Brazil president-elect’s aide faces campaign funding probe

BRASILIA,  (Reuters) – Brazil’s right-wing President-elect Jair Bolsonaro, who was voted in on an anti-corruption platform, said on Tuesday he would take action if a campaign funding investigation into his future chief of staff shows wrongdoing.

Brazil’s Supreme Court on Monday authorized a federal investigation into allegations that Onyx Lorenzoni had taken illegal campaign donations.

“We are not worried. But if there is a solid accusation of irregularity … we will take steps,” Bolsonaro told reporters.

Lorenzoni said in a statement that he was not concerned about the case and the probe would be a chance to clear his name.

The investigation is the second accusation of graft made against a top member of the incoming government of Bolsonaro before he has even taken power. The former army captain, whose term begins in January, was elected on a law-and-order platform by voters disgusted with widespread political corruption.

Prosecutor General Raquel Dodge has asked the Supreme Court to allow an investigation into whether Lorenzoni, a longtime federal congressman, took illegal donations from the world’s largest meatpacker, JBS SA.

In plea bargain testimony last year, executives of JBS said they made 200,000 reais ($52,290) of payments to Lorenzoni between 2012 and 2014, according to court documents seen by Reuters.

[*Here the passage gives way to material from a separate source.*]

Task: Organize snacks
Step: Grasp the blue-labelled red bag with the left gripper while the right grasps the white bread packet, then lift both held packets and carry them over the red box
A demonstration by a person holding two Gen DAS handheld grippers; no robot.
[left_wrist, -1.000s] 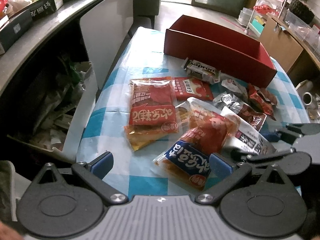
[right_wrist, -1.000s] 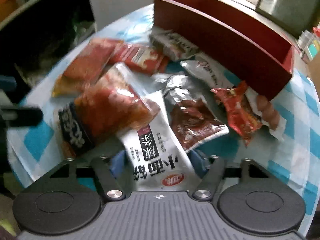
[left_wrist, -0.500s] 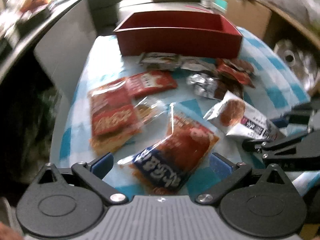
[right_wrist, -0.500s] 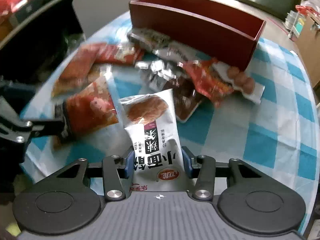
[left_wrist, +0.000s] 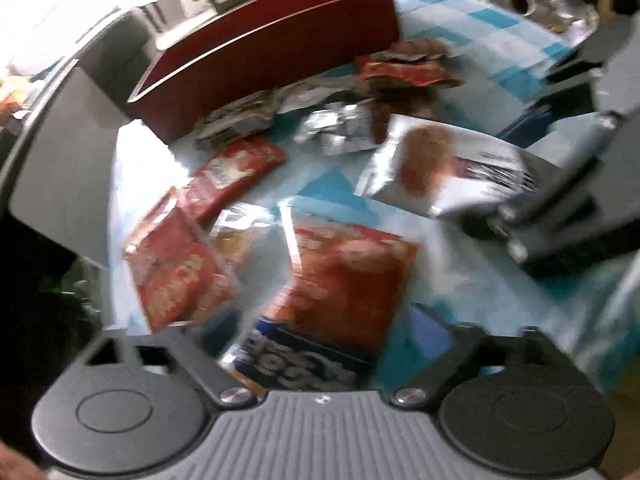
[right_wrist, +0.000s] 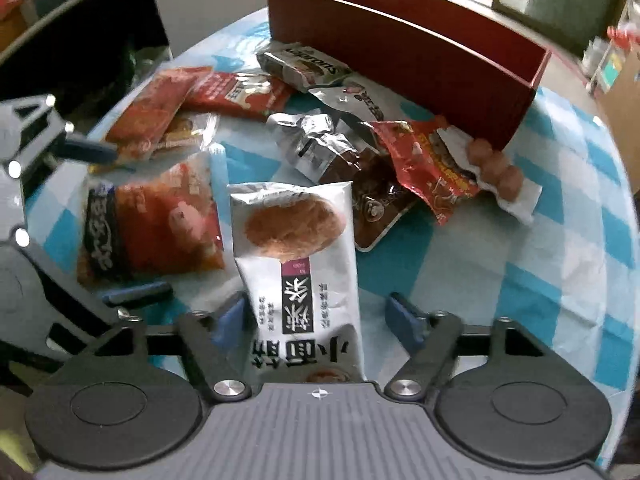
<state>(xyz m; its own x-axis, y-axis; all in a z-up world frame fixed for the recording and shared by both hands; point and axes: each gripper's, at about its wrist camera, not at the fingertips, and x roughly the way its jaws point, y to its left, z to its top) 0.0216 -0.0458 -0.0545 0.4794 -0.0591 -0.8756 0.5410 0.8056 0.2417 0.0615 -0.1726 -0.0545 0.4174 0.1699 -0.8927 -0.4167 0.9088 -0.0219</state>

The testimony was part of a deal with prosecutors that saw J&F Investimentos SA, the holding company that controls JBS, pay a record 10.3 billions reais fine for bribing over 1,800 politicians at all levels in Brazil in recent years.

Bolsonaro’s future justice minister, Sergio Moro, who as a judge led a massive investigation into political corruption, said on Tuesday he had full confidence in Lorenzoni. Moro told reporters Lorenzoni had admitted his past errors and apologized, adding that he had been a strong supporter of anti-corruption measures prosecutors wanted Congress to pass.